-- GIVEN RECORDS follows --

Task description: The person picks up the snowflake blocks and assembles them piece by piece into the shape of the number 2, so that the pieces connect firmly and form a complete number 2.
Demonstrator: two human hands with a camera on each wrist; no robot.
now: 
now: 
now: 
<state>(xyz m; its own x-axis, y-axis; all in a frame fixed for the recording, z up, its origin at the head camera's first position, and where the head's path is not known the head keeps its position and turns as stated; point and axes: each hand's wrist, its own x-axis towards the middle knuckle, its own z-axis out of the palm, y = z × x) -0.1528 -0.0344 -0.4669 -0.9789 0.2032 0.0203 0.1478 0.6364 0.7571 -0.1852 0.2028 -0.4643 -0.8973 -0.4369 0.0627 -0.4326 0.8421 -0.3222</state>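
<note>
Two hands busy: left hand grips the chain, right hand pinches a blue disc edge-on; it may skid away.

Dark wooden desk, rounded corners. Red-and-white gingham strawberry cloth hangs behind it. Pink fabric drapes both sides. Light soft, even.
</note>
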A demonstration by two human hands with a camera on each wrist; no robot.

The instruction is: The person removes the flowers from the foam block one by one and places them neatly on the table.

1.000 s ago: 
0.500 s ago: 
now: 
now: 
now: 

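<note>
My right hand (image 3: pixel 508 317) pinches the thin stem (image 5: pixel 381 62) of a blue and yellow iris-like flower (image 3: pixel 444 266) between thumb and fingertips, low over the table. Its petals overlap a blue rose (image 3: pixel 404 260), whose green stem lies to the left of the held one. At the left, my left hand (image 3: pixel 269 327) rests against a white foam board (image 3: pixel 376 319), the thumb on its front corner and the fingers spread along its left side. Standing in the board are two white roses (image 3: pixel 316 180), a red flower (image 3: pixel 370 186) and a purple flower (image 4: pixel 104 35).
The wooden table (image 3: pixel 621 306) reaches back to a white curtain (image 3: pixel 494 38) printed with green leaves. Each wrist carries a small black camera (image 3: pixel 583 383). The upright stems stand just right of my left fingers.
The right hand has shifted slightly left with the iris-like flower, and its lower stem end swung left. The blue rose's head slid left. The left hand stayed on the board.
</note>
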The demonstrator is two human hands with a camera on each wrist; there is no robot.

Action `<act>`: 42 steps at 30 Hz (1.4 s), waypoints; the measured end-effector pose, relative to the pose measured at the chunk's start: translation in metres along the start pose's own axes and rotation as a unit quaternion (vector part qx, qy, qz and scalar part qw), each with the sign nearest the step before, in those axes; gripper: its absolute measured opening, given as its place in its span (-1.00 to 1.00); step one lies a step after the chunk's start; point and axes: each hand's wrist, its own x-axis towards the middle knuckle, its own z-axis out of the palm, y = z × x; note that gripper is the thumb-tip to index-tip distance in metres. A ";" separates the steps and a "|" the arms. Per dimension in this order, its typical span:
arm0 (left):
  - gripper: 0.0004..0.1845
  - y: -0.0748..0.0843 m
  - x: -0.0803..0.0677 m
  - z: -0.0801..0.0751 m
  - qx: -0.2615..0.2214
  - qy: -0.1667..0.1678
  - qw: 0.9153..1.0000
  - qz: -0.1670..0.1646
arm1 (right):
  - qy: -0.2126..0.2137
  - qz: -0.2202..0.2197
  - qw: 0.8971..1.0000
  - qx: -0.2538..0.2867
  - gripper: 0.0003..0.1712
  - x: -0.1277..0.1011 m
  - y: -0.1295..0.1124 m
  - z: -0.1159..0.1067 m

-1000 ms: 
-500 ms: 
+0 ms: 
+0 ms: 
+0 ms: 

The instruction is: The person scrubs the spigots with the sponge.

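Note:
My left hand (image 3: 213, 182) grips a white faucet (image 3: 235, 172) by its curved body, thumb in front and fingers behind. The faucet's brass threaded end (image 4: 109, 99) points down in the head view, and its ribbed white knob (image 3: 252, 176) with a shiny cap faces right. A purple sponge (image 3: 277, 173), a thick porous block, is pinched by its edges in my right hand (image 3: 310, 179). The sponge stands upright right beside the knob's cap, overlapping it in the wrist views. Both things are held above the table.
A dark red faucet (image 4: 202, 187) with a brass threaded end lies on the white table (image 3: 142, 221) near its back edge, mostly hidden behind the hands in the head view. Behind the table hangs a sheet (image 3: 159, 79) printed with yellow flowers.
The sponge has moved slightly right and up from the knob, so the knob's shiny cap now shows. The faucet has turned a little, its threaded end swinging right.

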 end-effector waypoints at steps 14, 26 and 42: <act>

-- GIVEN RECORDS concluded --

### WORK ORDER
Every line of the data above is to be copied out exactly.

### SOLUTION BELOW
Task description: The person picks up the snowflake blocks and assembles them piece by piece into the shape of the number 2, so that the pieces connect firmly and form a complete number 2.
Demonstrator: two human hands with a camera on each wrist; no robot.
now: 
now: 
now: 
<state>(xyz m; its own x-axis, y-axis; all in a frame fixed for the recording, z up, its origin at the head camera's first position, and where the head's path is not known the head keeps its position and turns as stated; point and axes: each hand's wrist, its own x-axis towards the middle knuckle, its own z-axis out of the palm, y = z × x) -0.1528 -0.0344 -0.4669 -0.9789 0.2032 0.0203 0.1478 0.6364 0.7571 -0.1852 0.2028 -0.4643 -0.8973 -0.4369 0.0627 -0.4326 0.8421 -0.3222</state>
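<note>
Two hands busy: left hand grips the chain, right hand pinches a blue disc edge-on; it may skid away.

Dark wooden desk, rounded corners. Red-and-white gingham strawberry cloth hangs behind it. Pink fabric drapes both sides. Light soft, even.
</note>
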A demonstration by two human hands with a camera on each wrist; no robot.

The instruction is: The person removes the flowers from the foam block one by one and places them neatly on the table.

1.000 s ago: 
0.500 s ago: 
now: 
now: 
now: 

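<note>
My right hand (image 3: pixel 508 317) pinches the thin stem (image 5: pixel 381 62) of a blue and yellow iris-like flower (image 3: pixel 444 266) between thumb and fingertips, low over the table. Its petals overlap a blue rose (image 3: pixel 404 260), whose green stem lies to the left of the held one. At the left, my left hand (image 3: pixel 269 327) rests against a white foam board (image 3: pixel 376 319), the thumb on its front corner and the fingers spread along its left side. Standing in the board are two white roses (image 3: pixel 316 180), a red flower (image 3: pixel 370 186) and a purple flower (image 4: pixel 104 35).
The wooden table (image 3: pixel 621 306) reaches back to a white curtain (image 3: pixel 494 38) printed with green leaves. Each wrist carries a small black camera (image 3: pixel 583 383). The upright stems stand just right of my left fingers.
The right hand has shifted slightly left with the iris-like flower, and its lower stem end swung left. The blue rose's head slid left. The left hand stayed on the board.
</note>
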The demonstrator is two human hands with a camera on each wrist; there is no robot.

Action `<act>`: 42 steps at 30 Hz (1.4 s), waypoints; the measured end-effector pose, relative to the pose measured at the chunk's start: translation in metres along the start pose's own axes and rotation as a unit quaternion (vector part qx, qy, qz and scalar part qw), each with the sign nearest the step before, in those axes; gripper: its absolute measured opening, given as its place in its span (-1.00 to 1.00); step one lies a step after the chunk's start; point and axes: each hand's wrist, its own x-axis towards the middle knuckle, its own z-axis out of the palm, y = z × x; note that gripper is the thumb-tip to index-tip distance in metres. A ";" separates the steps and a "|" the arms. Per dimension in this order, its typical span:
arm0 (left):
  - gripper: 0.0004..0.1845
  - y: -0.0748..0.0843 m
  - x: -0.0803..0.0677 m
  - z: -0.0801..0.0751 m
  - qx: -0.2615..0.2214
  - qy: -0.1667..0.1678
  - qw: 0.9153..1.0000
  - qz: -0.1670..0.1646
arm1 (right):
  - qy: -0.2126..0.2137
  - qz: -0.2202..0.2197
  - qw: 0.8971..1.0000
  - qx: -0.2538..0.2867
  - gripper: 0.0003..0.1712
  - x: -0.1277..0.1011 m
  - y: -0.1295..0.1124 m
  - z: -0.1159..0.1067 m

-1000 ms: 
-500 ms: 
+0 ms: 
+0 ms: 
+0 ms: 

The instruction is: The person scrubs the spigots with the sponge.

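Note:
My left hand (image 3: 213, 182) grips a white faucet (image 3: 235, 172) by its curved body, thumb in front and fingers behind. The faucet's brass threaded end (image 4: 109, 99) points down in the head view, and its ribbed white knob (image 3: 252, 176) with a shiny cap faces right. A purple sponge (image 3: 277, 173), a thick porous block, is pinched by its edges in my right hand (image 3: 310, 179). The sponge stands upright right beside the knob's cap, overlapping it in the wrist views. Both things are held above the table.
A dark red faucet (image 4: 202, 187) with a brass threaded end lies on the white table (image 3: 142, 221) near its back edge, mostly hidden behind the hands in the head view. Behind the table hangs a sheet (image 3: 159, 79) printed with yellow flowers.
The sponge has moved slightly right and up from the knob, so the knob's shiny cap now shows. The faucet has turned a little, its threaded end swinging right.
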
 end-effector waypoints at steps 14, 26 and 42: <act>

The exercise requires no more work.